When I'm not frantically running off copies (this is what you actually call it when using a Duplo, as opposed to a photocopy, machine) for the activity I have just improvised, or scarfing down a Pop-Tart hoping a student won't see me and ask me for half, I am having a leisurely lunch of microwaved chimichangas in the teacher's lounge, listening to other poor teachers make frantic copies a few feet away. In the toner-induced haze, I find myself in some strange conversations, like today's about the dental habits of the Marshall Islanders.
Our ESL teacher and a German long-term sub started talking about the behavior problems posed by the recent (past 10 years is recent here) influx of Marshallese, in our oh-so-tolerant rainbow society that is hardly influenced by the 19th century plantation dynamic. We did use their islands as practice bombing targets, so we can't, and don't, complain about the fallout when their natives come here to live; if you lived in one of the highest person-per-square-foot-densities in the world, you would, too. What we do do (ha! I said doo-doo!) is provide sad commentary, whilst shaking our heads.
The German lady has strong feelings about the Singaporean approach to discipline, but that's for another time.
The ESL teacher says that her biggest problem by far is that her kids miss tons of school due to toothaches, making it impossible to establish continuity, which is a necessity that kind of leads to....literacy. Yes, toothaches. I picture bald cartoon stick figures with big white cotton bandages wrapped around their heads. Or mouths, I guess. The uncomfortable silliness of this image helps me deal with the fact that in this day and age, thousands of years after the toothbrush was invented (trust me, I wrote an article for an in-flight magazine on this very subject once, and did exhaustive research), a child could miss school for multiple days due to a toothache. Which will probably turn into an abscess.
Honestly.
At first, I just took this into my bosom of "Things That Make Me Feel Better About My Own Classes." I chase boys old enough to sire children around the room to stop pencil fights, it's true, but at least I don't have to drive a girl home as she writhes in pain because her parents don't know this state offers nearly universal health care for children, and could stop her toothache with one free visit.
But then I kinda felt bad. Even worse when I told my mother, and she recounted how one of hercounterpart students (likely these kids' cousins) developed boils that became a systematic infection, and the school nurse couldn't communicate to the parents that he needed to go to a doctor.
Sorry for all the italics. But they seem necessary, to convey the...I don't know, "what the heck should I do"-ness of.......stuff.
If only The Bureacracy didn't keep us from solving the problem with its red tape. (Irony intended, reinforced, and shoveled on just there.)
Oh, so my funny point was: The German, eating her muesli mixed with water (I am not kidding), was lamenting the backwardness of the Marshallese, how they snack on candy and sodas all day, and that wouldn't be so bad if they knew to brush their teeth right afterwards.
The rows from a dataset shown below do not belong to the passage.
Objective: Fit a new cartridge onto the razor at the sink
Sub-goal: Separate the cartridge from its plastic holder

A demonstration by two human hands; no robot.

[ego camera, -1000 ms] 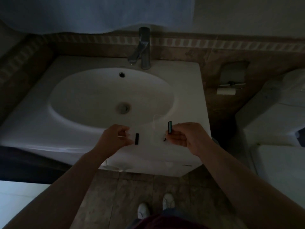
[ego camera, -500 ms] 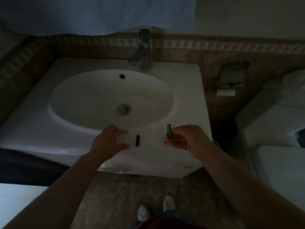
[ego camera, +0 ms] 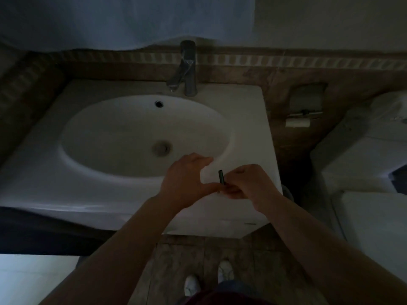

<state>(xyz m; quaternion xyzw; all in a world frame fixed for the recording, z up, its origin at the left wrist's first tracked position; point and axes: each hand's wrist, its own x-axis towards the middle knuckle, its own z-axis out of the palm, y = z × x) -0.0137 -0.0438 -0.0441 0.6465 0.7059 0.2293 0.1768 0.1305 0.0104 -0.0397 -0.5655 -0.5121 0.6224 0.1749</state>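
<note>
In my right hand (ego camera: 248, 183) I pinch the razor, and its dark narrow head (ego camera: 221, 177) stands upright above my fingers; the handle is hidden in the hand. My left hand (ego camera: 187, 179) hovers palm down over the front right rim of the white sink (ego camera: 248, 119). Its index finger and thumb are spread in a C, and the thumb tip reaches the fingers of my right hand just below the razor head. The small dark cartridge seen earlier on the rim is hidden under my left hand. The dim light hides whether that hand holds anything.
A chrome tap (ego camera: 187, 69) stands at the back of the basin, with the drain (ego camera: 161, 148) in the middle. A toilet-roll holder (ego camera: 299, 119) is set in the tiled wall at the right, beside a white appliance (ego camera: 363, 155). My shoes (ego camera: 209, 278) are on the tiled floor.
My left hand has moved right, covering the small dark cartridge on the rim, and now meets my right hand. The right hand and the razor have barely moved.
</note>
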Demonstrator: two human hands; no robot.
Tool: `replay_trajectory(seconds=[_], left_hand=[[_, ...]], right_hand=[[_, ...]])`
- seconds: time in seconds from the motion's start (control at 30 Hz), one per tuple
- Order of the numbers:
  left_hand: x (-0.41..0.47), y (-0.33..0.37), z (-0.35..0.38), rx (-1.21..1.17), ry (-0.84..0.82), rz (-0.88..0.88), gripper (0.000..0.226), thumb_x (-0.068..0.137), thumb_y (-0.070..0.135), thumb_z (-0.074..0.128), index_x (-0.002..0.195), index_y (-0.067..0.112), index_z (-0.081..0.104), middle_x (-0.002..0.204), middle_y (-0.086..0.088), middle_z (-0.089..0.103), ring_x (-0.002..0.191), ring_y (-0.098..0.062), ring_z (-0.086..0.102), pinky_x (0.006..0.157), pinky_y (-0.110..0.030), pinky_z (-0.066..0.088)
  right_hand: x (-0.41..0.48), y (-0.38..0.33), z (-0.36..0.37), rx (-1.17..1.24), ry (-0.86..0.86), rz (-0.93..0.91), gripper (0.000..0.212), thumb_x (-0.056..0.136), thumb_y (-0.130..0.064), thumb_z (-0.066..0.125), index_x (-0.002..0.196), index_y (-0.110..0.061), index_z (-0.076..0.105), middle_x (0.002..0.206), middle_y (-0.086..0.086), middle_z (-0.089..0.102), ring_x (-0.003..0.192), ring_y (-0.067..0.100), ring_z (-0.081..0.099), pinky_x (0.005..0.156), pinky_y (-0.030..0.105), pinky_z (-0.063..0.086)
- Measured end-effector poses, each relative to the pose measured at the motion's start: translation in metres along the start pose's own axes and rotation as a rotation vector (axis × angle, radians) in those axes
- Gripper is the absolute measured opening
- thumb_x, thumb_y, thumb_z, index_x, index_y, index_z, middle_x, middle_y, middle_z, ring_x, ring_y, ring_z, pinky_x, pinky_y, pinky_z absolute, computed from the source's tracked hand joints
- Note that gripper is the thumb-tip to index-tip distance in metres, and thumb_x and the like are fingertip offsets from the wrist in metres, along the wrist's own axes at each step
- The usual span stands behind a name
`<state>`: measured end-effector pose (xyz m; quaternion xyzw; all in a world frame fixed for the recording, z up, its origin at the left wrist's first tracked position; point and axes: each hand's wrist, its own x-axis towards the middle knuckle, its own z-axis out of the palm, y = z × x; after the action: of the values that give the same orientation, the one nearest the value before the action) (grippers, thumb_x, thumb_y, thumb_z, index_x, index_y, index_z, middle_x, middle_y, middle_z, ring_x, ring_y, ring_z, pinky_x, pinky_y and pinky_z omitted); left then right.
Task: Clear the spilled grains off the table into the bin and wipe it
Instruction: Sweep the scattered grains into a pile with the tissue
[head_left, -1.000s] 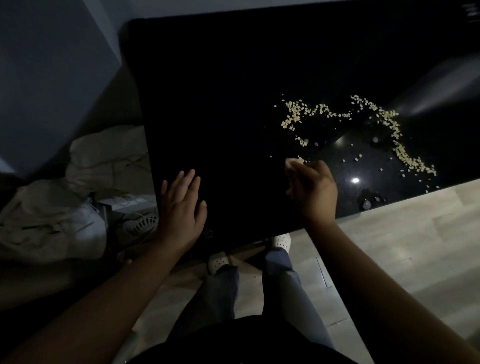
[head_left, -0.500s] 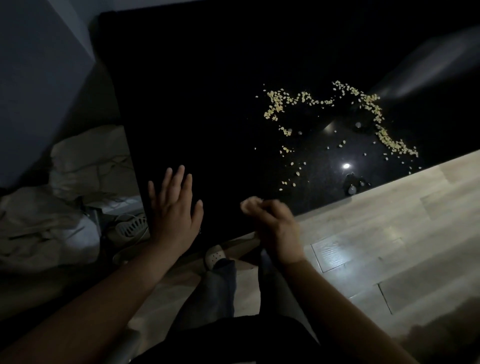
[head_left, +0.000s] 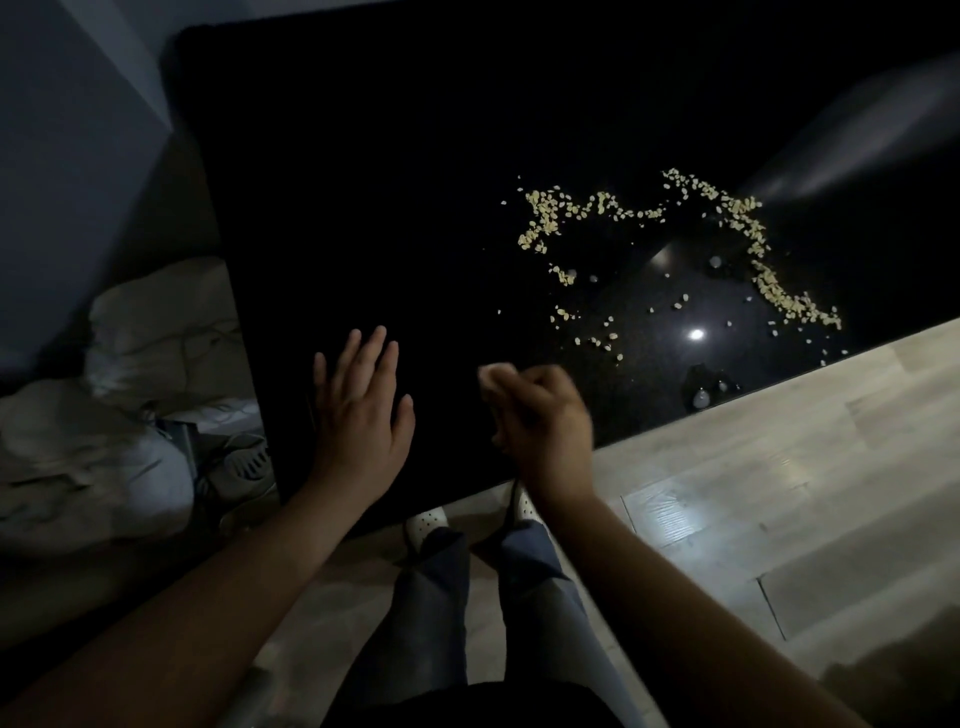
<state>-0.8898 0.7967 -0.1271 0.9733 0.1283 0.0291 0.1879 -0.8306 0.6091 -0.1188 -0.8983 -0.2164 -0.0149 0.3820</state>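
Pale spilled grains (head_left: 675, 244) lie in a ragged ring on the glossy black table (head_left: 415, 182), with loose ones trailing toward the near edge. My left hand (head_left: 358, 410) rests flat on the table near its front left corner, fingers straight and spread. My right hand (head_left: 540, 415) hovers over the near edge, below and left of the grains. Its fingers are curled, and a small pale thing (head_left: 489, 375) shows at their tips; blur keeps me from telling what it is. No bin is in view.
Crumpled white bags or cloth (head_left: 130, 389) and a sneaker (head_left: 244, 462) lie on the floor left of the table. Pale wood flooring (head_left: 779, 493) runs along the table's right front edge. My legs and white shoes (head_left: 426, 519) stand at the table's corner.
My right hand drew back from the grain ring to the near table edge, fingers still curled, leaving a thin trail of grains. My left hand stayed flat on the table.
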Motion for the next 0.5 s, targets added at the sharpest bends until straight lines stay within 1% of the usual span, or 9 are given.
replay_trajectory(seconds=[0.03,0.1,0.2,0.23,0.3,0.37,0.4,0.47,0.5], left_hand=[[0.003,-0.001,0.0,-0.001,0.011,-0.012,0.058,0.094,0.036,0.029,0.143,0.006,0.037,0.155,-0.009,0.026,0.146,-0.024,0.013,0.117,-0.054,0.008],[0.007,-0.003,0.0,0.004,0.027,-0.018,0.057,0.095,0.036,0.029,0.143,0.006,0.037,0.155,-0.009,0.027,0.146,-0.025,0.014,0.117,-0.054,0.008],[0.009,-0.002,0.002,0.014,0.035,-0.003,0.057,0.094,0.035,0.031,0.142,0.005,0.038,0.154,-0.01,0.029,0.145,-0.026,0.016,0.117,-0.055,0.009],[0.01,-0.001,0.003,0.008,0.031,-0.002,0.057,0.094,0.035,0.031,0.142,0.005,0.038,0.154,-0.01,0.029,0.145,-0.026,0.016,0.117,-0.055,0.009],[0.013,0.004,0.005,0.001,0.023,-0.002,0.058,0.094,0.036,0.031,0.143,0.006,0.038,0.154,-0.01,0.028,0.146,-0.026,0.015,0.117,-0.055,0.007],[0.02,0.01,0.006,0.004,0.023,0.001,0.058,0.094,0.036,0.03,0.143,0.005,0.038,0.155,-0.01,0.028,0.146,-0.026,0.015,0.117,-0.054,0.007],[0.023,0.013,0.006,0.003,0.023,0.003,0.058,0.094,0.036,0.03,0.143,0.005,0.038,0.154,-0.011,0.028,0.145,-0.026,0.015,0.117,-0.054,0.007],[0.027,0.017,0.007,-0.002,0.022,-0.003,0.058,0.095,0.036,0.03,0.143,0.004,0.038,0.154,-0.011,0.028,0.146,-0.026,0.015,0.117,-0.053,0.007],[0.029,0.019,0.008,-0.002,0.022,-0.009,0.058,0.095,0.036,0.03,0.143,0.005,0.038,0.155,-0.01,0.028,0.146,-0.026,0.015,0.117,-0.053,0.007]], right_hand=[[-0.001,-0.003,0.009,-0.015,-0.001,0.006,0.023,0.093,-0.03,0.064,0.113,-0.021,0.071,0.099,-0.003,0.058,0.077,0.012,0.062,0.064,0.031,0.056],[0.0,-0.002,0.017,-0.019,-0.001,0.042,0.029,0.089,-0.034,0.065,0.114,-0.022,0.071,0.103,0.001,0.061,0.089,0.016,0.059,0.072,0.029,0.053],[0.007,0.015,0.009,-0.083,0.015,-0.016,0.024,0.09,-0.029,0.07,0.112,-0.022,0.073,0.098,0.003,0.063,0.085,0.014,0.056,0.069,0.027,0.049],[0.013,0.027,0.003,-0.099,0.041,0.009,0.022,0.089,-0.028,0.07,0.111,-0.023,0.073,0.096,0.003,0.063,0.084,0.016,0.057,0.069,0.028,0.049],[0.031,0.054,-0.017,-0.114,0.14,0.144,0.021,0.09,-0.032,0.068,0.11,-0.027,0.072,0.094,0.005,0.062,0.084,0.022,0.059,0.069,0.035,0.053],[0.051,0.076,-0.04,-0.132,0.198,0.229,0.023,0.09,-0.035,0.066,0.109,-0.024,0.072,0.094,0.007,0.063,0.083,0.022,0.061,0.068,0.042,0.056],[0.058,0.08,-0.05,-0.129,0.212,0.226,0.023,0.09,-0.032,0.068,0.108,-0.021,0.074,0.093,0.007,0.063,0.081,0.018,0.061,0.068,0.04,0.056],[0.065,0.073,-0.06,-0.066,0.207,0.16,0.02,0.09,-0.028,0.069,0.106,-0.018,0.074,0.091,0.006,0.063,0.076,0.008,0.059,0.068,0.028,0.056],[0.065,0.061,-0.06,-0.021,0.177,0.12,0.019,0.091,-0.03,0.068,0.107,-0.021,0.073,0.091,0.003,0.061,0.073,0.009,0.059,0.065,0.03,0.056]])
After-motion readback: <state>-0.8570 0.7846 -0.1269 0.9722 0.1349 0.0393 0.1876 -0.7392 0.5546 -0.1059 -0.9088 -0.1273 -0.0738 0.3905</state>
"Eet is not so bad zat zey eat sveets! But zey do not brash zeir teece aftervwards, and zat eez ven your teece are under attack!"
It was at precisely that moment that I was opening up my Gladware full of Oreos. To be fair, they were Newman-Os, which are wheat-free cookies made of barley and oat flour, and probably organic sprouted sea kelp juice instead of sugar. But I felt that to point this out would only draw attention to my vice, which I could not keep from eating. Four of them.
Whatever, at least no kids have poisoned my coffee with Wite-Out, which is more than I can say for an infamous ex-teacher I know.